### Task to complete
A faithful copy of the data below is required, leaving out every picture.

......

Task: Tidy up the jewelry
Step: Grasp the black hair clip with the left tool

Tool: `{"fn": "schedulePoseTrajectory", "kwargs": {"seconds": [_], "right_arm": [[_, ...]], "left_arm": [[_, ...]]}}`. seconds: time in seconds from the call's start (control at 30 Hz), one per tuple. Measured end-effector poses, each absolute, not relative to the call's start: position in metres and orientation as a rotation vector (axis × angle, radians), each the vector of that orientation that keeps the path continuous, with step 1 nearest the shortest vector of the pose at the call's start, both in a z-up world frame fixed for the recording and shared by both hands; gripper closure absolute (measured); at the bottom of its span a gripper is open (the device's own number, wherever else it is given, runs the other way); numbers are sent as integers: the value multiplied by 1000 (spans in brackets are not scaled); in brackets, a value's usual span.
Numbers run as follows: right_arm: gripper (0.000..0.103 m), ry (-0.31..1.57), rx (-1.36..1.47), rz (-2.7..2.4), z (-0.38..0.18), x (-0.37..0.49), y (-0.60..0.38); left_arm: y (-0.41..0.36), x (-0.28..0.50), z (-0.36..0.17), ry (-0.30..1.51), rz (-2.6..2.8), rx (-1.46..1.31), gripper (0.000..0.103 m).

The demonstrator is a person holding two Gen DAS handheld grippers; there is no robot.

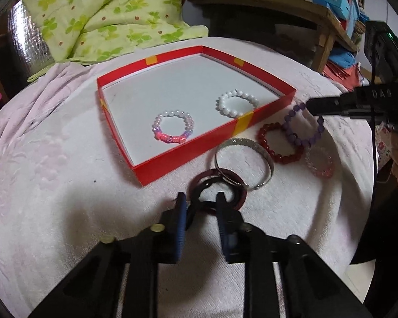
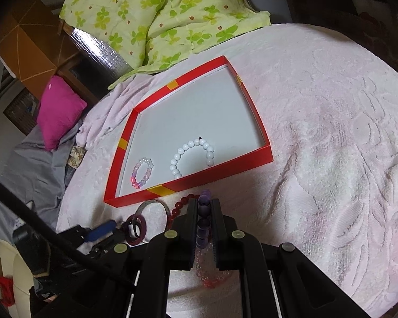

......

### Answer
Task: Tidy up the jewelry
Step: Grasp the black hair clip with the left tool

Tool: `{"fn": "schedulePoseTrajectory", "kwargs": {"seconds": [_], "right_arm": [[_, ...]], "left_arm": [[_, ...]]}}`. seconds: time in seconds from the call's start (control at 30 Hz), one per tuple. Measured end-effector poses, each absolute, not relative to the call's start: position in metres and orientation as a rotation vector (axis × angle, radians), each the vector of that orientation that keeps the path continuous, with step 1 nearest the shortest vector of the pose at the call's start, both in a z-up world frame fixed for the recording and shared by both hands; gripper closure absolute (measured); at the bottom of its span a gripper is open (the device's own number, wherever else it is given, runs the other way); numbers are sent as integers: the value multiplied by 1000 (spans in brackets are not scaled); in brackets, a value's usual span.
Numbers run as follows: right_arm: gripper (0.000..0.103 m), ry (-0.31..1.57), rx (-1.36..1.47), rz (-2.7..2.4), z (-0.38..0.18), x (-0.37..0.49), y (-0.60..0.38); left_arm: y (-0.41..0.36), x (-0.28..0.50), z (-0.36..0.17), ry (-0.30..1.51), rz (-2.6..2.8), rx (-1.46..1.31), gripper (0.000..0.103 m).

The demonstrator is a person holding two Gen DAS handheld grippers; there is no robot.

Here the output is complete.